Sem pejo assumo que ainda não entendi a atitude de Alípio Ribeiro e já o fiz saber. Vale o que vale; adianta o que adianta. Nada! Mas como não tenho de pedir autorização ao Sindicato para opinar, lá vou aproveitando. Considero grave as declarações que proferiu no programa Diga lá, Excelência, desprotegendo os homens que dirige.
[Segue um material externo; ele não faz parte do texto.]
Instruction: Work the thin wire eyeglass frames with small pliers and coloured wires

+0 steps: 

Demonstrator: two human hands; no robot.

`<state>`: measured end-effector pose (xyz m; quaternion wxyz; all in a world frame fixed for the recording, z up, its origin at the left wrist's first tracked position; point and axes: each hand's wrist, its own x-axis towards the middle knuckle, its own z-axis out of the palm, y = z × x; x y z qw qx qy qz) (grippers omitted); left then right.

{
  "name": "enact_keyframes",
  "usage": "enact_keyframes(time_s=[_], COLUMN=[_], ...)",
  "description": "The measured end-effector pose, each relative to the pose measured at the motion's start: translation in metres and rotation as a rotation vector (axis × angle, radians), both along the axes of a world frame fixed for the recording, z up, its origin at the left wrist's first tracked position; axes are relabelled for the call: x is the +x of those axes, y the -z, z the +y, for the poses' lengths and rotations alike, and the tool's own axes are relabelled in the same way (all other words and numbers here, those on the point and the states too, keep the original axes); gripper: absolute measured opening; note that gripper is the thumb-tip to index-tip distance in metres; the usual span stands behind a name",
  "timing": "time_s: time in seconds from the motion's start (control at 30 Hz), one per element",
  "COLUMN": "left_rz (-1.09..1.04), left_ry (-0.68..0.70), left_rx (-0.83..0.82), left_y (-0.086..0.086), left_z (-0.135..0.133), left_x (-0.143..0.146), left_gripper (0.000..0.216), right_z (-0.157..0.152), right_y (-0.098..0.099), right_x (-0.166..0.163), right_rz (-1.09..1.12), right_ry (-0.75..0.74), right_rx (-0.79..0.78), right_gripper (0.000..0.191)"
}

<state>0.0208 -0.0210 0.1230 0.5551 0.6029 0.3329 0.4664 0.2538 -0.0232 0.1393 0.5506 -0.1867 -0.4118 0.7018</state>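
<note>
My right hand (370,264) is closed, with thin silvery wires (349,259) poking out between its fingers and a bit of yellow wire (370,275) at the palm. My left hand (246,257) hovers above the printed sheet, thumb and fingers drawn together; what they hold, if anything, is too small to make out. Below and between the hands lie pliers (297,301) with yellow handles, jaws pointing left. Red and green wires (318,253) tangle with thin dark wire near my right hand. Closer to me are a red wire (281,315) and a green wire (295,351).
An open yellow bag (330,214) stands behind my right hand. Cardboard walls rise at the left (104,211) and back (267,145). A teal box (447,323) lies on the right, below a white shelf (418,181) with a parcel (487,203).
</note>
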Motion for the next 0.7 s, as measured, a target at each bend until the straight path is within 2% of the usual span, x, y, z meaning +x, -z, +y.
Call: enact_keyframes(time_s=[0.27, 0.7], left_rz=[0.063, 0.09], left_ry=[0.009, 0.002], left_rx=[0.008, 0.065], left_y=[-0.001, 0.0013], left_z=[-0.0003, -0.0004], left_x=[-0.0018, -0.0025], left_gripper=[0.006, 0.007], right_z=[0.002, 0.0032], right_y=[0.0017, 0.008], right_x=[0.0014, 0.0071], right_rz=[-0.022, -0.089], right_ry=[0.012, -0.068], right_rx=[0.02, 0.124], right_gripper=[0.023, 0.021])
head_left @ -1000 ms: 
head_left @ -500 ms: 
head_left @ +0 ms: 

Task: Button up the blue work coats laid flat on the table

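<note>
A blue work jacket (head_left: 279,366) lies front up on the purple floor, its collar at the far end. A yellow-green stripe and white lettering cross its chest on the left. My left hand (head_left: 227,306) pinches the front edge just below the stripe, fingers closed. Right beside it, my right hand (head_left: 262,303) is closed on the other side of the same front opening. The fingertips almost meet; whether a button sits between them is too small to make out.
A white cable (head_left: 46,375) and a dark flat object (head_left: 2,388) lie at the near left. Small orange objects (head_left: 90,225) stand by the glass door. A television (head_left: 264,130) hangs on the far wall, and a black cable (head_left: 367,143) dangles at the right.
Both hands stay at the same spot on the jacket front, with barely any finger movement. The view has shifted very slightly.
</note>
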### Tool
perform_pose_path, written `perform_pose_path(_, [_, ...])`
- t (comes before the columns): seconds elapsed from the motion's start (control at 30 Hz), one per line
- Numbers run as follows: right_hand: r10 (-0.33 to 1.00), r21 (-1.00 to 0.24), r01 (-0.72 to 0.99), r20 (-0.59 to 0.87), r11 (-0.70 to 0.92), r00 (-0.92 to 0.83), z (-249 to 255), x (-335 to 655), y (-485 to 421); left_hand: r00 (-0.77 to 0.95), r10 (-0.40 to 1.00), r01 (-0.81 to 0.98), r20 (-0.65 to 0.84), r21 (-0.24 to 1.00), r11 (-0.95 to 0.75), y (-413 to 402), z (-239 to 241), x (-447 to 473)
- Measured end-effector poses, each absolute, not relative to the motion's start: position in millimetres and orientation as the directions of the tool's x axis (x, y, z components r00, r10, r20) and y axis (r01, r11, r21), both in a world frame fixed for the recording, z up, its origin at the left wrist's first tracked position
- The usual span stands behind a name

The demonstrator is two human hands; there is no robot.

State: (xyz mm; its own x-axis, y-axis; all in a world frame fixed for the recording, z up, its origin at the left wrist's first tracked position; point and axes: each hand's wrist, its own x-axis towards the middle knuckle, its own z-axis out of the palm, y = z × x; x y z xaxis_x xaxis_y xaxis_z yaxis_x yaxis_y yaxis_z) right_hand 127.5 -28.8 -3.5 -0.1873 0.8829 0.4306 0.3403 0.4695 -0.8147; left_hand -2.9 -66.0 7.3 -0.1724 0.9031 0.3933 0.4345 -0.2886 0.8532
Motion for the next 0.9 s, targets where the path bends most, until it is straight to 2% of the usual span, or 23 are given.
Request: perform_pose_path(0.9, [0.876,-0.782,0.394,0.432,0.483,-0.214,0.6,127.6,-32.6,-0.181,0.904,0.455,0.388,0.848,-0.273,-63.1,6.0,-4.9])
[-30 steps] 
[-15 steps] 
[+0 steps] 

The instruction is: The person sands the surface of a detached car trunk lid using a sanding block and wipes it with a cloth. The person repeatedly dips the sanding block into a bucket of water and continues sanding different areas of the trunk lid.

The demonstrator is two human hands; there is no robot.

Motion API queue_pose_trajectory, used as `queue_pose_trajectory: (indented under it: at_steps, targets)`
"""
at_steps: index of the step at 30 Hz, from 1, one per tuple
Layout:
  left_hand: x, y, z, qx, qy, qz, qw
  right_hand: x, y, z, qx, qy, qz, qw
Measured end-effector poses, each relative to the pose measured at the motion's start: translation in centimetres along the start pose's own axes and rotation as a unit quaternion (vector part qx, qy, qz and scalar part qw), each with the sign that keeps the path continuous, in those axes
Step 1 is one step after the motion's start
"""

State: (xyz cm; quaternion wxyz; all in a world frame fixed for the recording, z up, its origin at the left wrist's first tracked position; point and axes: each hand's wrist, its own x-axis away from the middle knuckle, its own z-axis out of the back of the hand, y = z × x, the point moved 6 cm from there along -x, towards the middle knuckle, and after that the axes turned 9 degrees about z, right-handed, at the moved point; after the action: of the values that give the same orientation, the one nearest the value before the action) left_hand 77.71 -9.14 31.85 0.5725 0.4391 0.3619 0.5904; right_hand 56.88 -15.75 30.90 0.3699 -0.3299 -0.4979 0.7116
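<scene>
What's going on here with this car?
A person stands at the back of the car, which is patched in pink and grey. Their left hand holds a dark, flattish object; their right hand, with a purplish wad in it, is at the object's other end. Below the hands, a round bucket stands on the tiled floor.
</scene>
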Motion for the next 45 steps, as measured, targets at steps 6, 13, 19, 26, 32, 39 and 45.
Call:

No entanto, fez saber por outra voz que se referia a um outro tipo de precipitação. A ser verdade, pergunto: porquê que não nos esclarece? Por que alimenta, então, que continuemos, segundo ele, equivocados? Pelo que fez saber pelo seu adjunto, Alípio Ribeiro pensa que se não se tivesse avançado tão cedo para o estatuto de arguidos, os McCann não teriam regressado ao seu país. Embora seja uma tese reboscada, difícil de perceber numa primeira análise, e admitindo que afinal nunca deixou de apoiar a sua equipa, por que não veio a público desvendar o equívoco, sendo que tais declarações, precipitaram um sem número de debates, críticas e opiniões? Como escreveu Rodrigo Guedes de Carvalho na sua rubrica numa revista semanal, «dizer-nos de viva voz, que entendemos mal o que disse, quando o que queria dizer era outra coisa, precisamente o contrário do que pensamos que disse? Confundido? Pois, eu também». Precipitámo-nos ao interpretar as declarações do Director da Polícia Judiciária?

Mas admitindo que entendemos efectivamente o que não diz ter dito, pergunto: se constituir o casal McCann tratou-se de uma precipitação, o mesmo é dizer que não é crime abandonar os filhos, deixando-os sozinhos, por sua conta e risco, a dormir para ir jantar fora com os amigos?